Not, I grant you, investment banking is an altogether more demanding activity, involving big risks on complex financial instruments. But surely we have learned by now that high street banks should not be engaging in casino banking, because it puts at risk the savings of millions of people. Speculation with other people’s money is not only immoral, it is highly dangerous to the financial system as a whole. Investment banking should be a wholly private activity – like hedge funds and private equity – conducted by savvy investors who get high rewards when they win, but don’t come running to the Government when they lose.

Forget the nonsense about “fiduciary duty” and the risk of RBS losing its best bankers. There’s no fiduciary duty to pay excessive salaries in a nationalised industry, and if the speculators want to leave, let them. There are traders in the Royal Bank of Scotland earning £20m a year, and they don’t behave like Captain Mainwaring in Dad’s Army.

These were the over-paid spivs who caused the crash. A culture of avaricious, self-destructive short-termism is alive and well in the City and living off our tax receipts. Which is exactly what this column forecast would happen after the banking rescue last year when, instead of restructuring the banking sector, the Government allowed giant behemoth banks, unreformed and unrepentant, to gain access to almost unlimited amounts of public money. They know they are too big to fail, so they are throwing their weight about.

This isn’t just an issue for the City of London. We learned the other week that more than 800 public-sector employees are earning more than the Prime Minister. Nowadays, it is possible to earn more than a million a year as a public ­servant. Pen-pushing bureaucrats in dowdy council offices, many of them virtually unemployable, are now strutting around like Fred Goodwin shooting their cuffs and demanding bonuses to give them an “incentive”. Countless hospital administrators are parking their BMWs and gabbling cliches from The Apprentice. Finance culture has damaged the fabric of the economy by turning us into a nation of bonus-hunters, while British manufacturing has shrunk to only 11% of GDP.

Thanks to our over-dependence on financial services, Britain is last out of recession and so heavily overdrawn that there’s a real danger that the world is about to foreclose on Great Britain PLC. We are on course for a deficit of 13% of GDP – the highest in the G8 and unsustainable. The public sector is going to have to be cut. People are going to lose their jobs. Services will disappear. No Government can curb public-sector pay and demand these kind of sacrifices while allowing state-owned bankers to pay themselves billions in bonuses. Every one of those RBS board members would have been out of a job if the Bank of You and Me hadn’t come along with unlimited overdraft facilities.

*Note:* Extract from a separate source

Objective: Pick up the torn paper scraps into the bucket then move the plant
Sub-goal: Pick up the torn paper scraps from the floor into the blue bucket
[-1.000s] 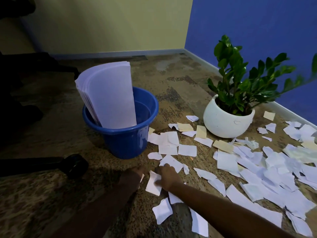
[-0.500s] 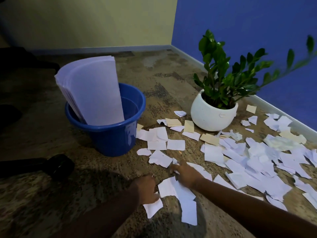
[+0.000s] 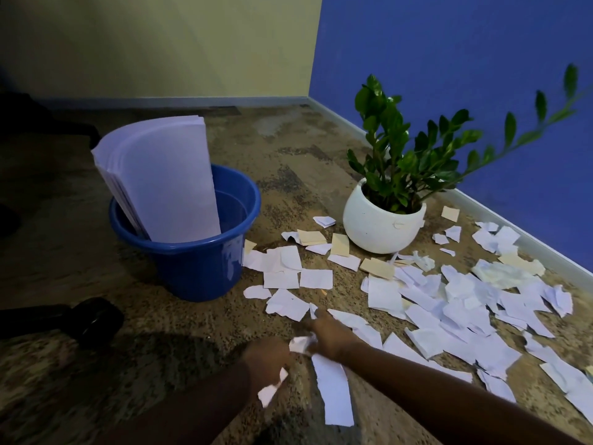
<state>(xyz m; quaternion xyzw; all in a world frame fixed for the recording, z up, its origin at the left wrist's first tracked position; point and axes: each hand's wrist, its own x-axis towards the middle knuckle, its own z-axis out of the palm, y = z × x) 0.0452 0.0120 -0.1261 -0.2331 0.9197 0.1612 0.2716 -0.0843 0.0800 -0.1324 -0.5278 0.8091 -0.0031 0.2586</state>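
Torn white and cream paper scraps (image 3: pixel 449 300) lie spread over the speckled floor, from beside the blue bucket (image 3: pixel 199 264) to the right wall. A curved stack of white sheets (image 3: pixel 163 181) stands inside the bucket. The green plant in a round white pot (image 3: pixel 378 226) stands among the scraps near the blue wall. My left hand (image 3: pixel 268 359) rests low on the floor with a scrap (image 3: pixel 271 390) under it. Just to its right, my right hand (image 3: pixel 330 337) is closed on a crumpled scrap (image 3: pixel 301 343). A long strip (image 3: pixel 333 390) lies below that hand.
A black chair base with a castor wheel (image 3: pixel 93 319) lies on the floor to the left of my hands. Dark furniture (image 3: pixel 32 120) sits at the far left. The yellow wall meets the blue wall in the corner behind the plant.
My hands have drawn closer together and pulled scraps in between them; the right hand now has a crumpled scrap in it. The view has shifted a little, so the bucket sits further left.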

Well, no more. The British public will not stand for it. Across the entire United Kingdom on Thursday, motorists were pulling into lay-bys and furiously texting to the nearest radio station their disgust at what they had been hearing from RBS. BBC drive-time presenters struggled to cope with the magnitude of public anger.

The Government must now listen to the people, block the bonuses, and drag bankers into the real world. And if the RBS board threatens to resign, the Chancellor should say, in the words of Oliver Cromwell: “Depart, I say, and let us have done with you. In the name of God, go!”